That way you do not have to end up with an insane number of cores. You would still have more but could scale the chip to how it best works for the designated task.
Out of the entire article I found this bit most interesting, if not only because there has been a lot of discussion about the independance and abilities of the SPEs. The "master-slave" arrangement was an issue of much debate 8 months ago.
Again interesting read.
You will want to go to their site to read the entire article.
But here is where Cell's architecture becomes truly unique: No SPE has a view into system memory. In Intel's multicore technology, for instance, all processing cores operate as fully-capable CPUs unto themselves, with equivalent access to system memory whose arbiter is a memory controller looking over the front-side bus. In Cell architecture, only the PowerPC element (PPE) has a view of system memory, and there can be as few as one of these elements within a processor. The PPE is the only conventional processing element, with complete access to system functions (or sharing that access with another PPE, when present). Those system functions include directing another processing element -- which hasn't been discussed in detail until today -- with the more familiar-sounding name of Memory Interface Controller. The MIC fetches swatches of memory for the SPEs, providing them with a shared, collective "sandbox."

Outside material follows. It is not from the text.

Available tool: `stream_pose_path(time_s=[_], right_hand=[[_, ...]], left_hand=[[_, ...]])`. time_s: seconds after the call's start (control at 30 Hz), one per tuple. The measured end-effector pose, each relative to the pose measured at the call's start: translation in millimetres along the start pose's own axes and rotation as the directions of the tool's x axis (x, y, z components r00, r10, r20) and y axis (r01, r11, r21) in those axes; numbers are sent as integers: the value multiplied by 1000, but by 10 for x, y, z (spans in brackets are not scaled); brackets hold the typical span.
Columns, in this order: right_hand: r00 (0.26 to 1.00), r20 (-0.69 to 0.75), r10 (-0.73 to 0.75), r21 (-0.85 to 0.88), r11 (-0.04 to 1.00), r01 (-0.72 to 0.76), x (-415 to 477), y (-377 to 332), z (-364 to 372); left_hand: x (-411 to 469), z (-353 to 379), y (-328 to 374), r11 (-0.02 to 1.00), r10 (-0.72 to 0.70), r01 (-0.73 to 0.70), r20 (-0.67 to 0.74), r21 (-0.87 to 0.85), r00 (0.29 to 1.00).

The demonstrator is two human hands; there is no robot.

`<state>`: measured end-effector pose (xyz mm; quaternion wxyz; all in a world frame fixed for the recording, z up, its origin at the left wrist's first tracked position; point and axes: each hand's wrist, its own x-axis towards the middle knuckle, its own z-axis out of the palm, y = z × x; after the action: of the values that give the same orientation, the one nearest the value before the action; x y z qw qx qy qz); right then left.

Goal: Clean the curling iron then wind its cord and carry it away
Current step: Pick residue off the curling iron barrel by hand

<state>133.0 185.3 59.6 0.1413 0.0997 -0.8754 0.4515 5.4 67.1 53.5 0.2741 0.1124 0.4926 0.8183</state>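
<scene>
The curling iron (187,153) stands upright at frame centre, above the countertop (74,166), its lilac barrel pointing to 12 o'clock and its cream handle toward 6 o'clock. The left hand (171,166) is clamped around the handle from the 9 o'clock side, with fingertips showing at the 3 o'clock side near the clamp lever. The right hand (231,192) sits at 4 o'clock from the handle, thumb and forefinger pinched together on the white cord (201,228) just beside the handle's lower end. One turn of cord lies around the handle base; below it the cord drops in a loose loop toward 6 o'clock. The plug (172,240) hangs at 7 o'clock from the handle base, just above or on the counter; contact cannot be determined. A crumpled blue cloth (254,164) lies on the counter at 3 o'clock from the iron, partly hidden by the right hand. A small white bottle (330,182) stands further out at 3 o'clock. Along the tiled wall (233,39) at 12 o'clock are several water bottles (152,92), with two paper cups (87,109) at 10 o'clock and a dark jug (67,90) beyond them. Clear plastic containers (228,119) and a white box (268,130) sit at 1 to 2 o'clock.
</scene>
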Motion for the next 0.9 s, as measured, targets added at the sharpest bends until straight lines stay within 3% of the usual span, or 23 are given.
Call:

Here is where cache organization plays a critical role. Each PPE has its own L1 cache, as you might expect, which is not shared with other PPEs. Performance is boosted -- as with the Power processors we've seen to date -- by an L2 cache, the size of which appears not to be limited by the spec. For the SPEs, there is a separate and new type of cache called the SL1. All SPEs within a group share a single SL1 cache. This cache is the only world they know. In conventional caching, the processor addresses data in memory by its absolute address, but caches provide that memory as though it were being provided directly from system RAM. But SPEs are little computers, and the SL1 cache is their system RAM. The memory controller acquires the products of their work like a teacher picking up after her students at the end of class.
Another unique revelation of the Cell 1.0 specification is an apparent second order of element grouping -- or, translated into an Intel context, a "multi-multicore" possibility. A CBEA-compliant processor package can contain groups of PPE elements and separate groups of SPE elements. Judging from the algebra IBM uses to describe the interaction between elements, there need not necessarily be as many PPE groups as SPE groups. This is important because it indicates that grouping isn't necessarily the product of simply sandwiching multiple Cell processors together, although the specification deals entirely with logic and not packaging. It's therefore conceivable that a Cell processor vendor could create multiple performance tiers by integrating any number of SPEs (probably in multiples of two) with one, two, or three PPEs.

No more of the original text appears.